Board Hears Parents' Wishes For School Chief

April 15, 1992|By Monica Norton | Monica Norton,Staff writer

Experience, knowledge of the school system, and a commitment to making all students successful seem to be what county residents want in their next superintendent.

About a dozen people came out to Glen Burnie High School on Monday night to tell school board members what they wanted in the next superintendent. Only a few people chose to speak, but all listed similar characteristics.

"We don't need someone who will take two to three years to learn the system," said Rita Brooks, the mother of an Old Mill Middle School student.

Former Superintendent Larry L. Lorton resigned from theschool system in February, just shy of the end of his four-year term. Disputes between Lorton and the board made it unlikely the former superintendent would have had his contract renewed.

Some have attributed his downfall to a lack of familiarity with the school system. Others suggest the problems that arose between Lorton and the board stemmed from his experience as superintendent of the St. Mary's County school system, which is much smaller than Anne Arundel's.

Brooks said she is especially concerned that the board find a superintendent who will address the needs of "African-American students and other minorities."

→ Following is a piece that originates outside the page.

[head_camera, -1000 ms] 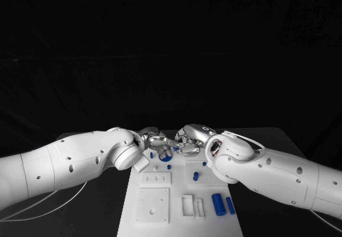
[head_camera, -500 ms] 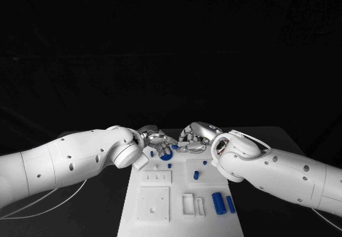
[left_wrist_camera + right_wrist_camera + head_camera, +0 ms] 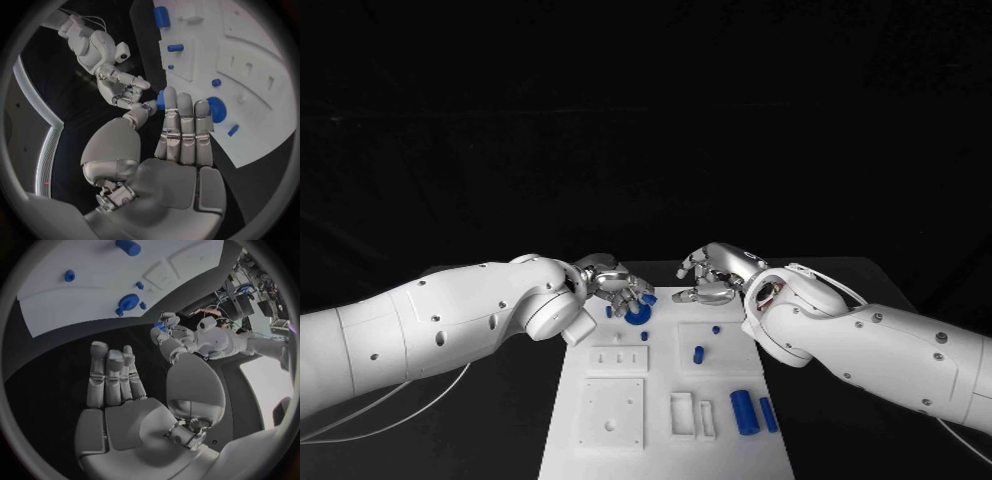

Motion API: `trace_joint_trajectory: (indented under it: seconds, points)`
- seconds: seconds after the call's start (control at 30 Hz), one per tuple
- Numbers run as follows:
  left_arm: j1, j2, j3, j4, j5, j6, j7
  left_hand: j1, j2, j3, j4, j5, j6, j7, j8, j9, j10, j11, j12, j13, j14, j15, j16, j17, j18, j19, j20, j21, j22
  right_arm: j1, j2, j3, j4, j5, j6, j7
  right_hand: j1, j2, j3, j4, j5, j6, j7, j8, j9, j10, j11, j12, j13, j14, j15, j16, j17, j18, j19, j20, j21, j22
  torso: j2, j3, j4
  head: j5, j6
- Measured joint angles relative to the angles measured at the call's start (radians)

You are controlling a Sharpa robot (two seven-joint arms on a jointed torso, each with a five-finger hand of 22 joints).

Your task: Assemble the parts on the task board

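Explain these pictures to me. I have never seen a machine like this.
This is a robot with two white arms, each ending in a silver hand. The wide picture looks down from a camera on its head. The two round pictures come from cameras at its wrists, behind each hand. On the black table lies a white task board with blue parts on it, among them a round blue part and a blue cylinder. The left hand seems to pinch a small blue part. The right hand holds nothing.
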Motion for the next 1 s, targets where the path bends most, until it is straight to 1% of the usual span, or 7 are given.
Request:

Citing the small number of minorities in gifted and talented classes and the large number of minorities who consistently score lower than their white counterparts on standardized tests, Brooks said the next superintendent must have specific plans to ensure the success of all students.

"If we don't address the problems of the minority, they will become the problems of the majority," Brooks said.

Morris Johnson, the parent of a Brooklyn Park Elementary pupil and a North County High student, said the next superintendent should ensure his teachers have the same high expectations for minority students as for white students.

Johnson said the next superintendent should work to promote minorities employed by the school system to decision-making positions. He said it is important minority students see successful role models in their own school system.

Jill Christianson, whose year-old daughter is a few years away from entering school, told board members she wants a superintendent who is a strong leader.

Look for a superintendent who can interact with all people, Christianson said. Seek out someone who has spoken out on race, gender andequal opportunity for the disabled -- someone with "a record on human-relations skills."

Monday's meeting was the second the school board has conducted to seek public comment in its search for a new superintendent. Unlike the first hearing in March, Monday's meeting did not become a "nominating convention" for acting Superintendent C. Berry Carter II.

During the first meeting, many who attended let the board know they believed Carter should be the next superintendent.

Carter, who has been with the school system for 38 years, became deputy superintendent in 1974. He said he has not formally applied for the job, but if the board is interested, members know where they can find him.

The board has until July 1 to hire a superintendent for a four-year term.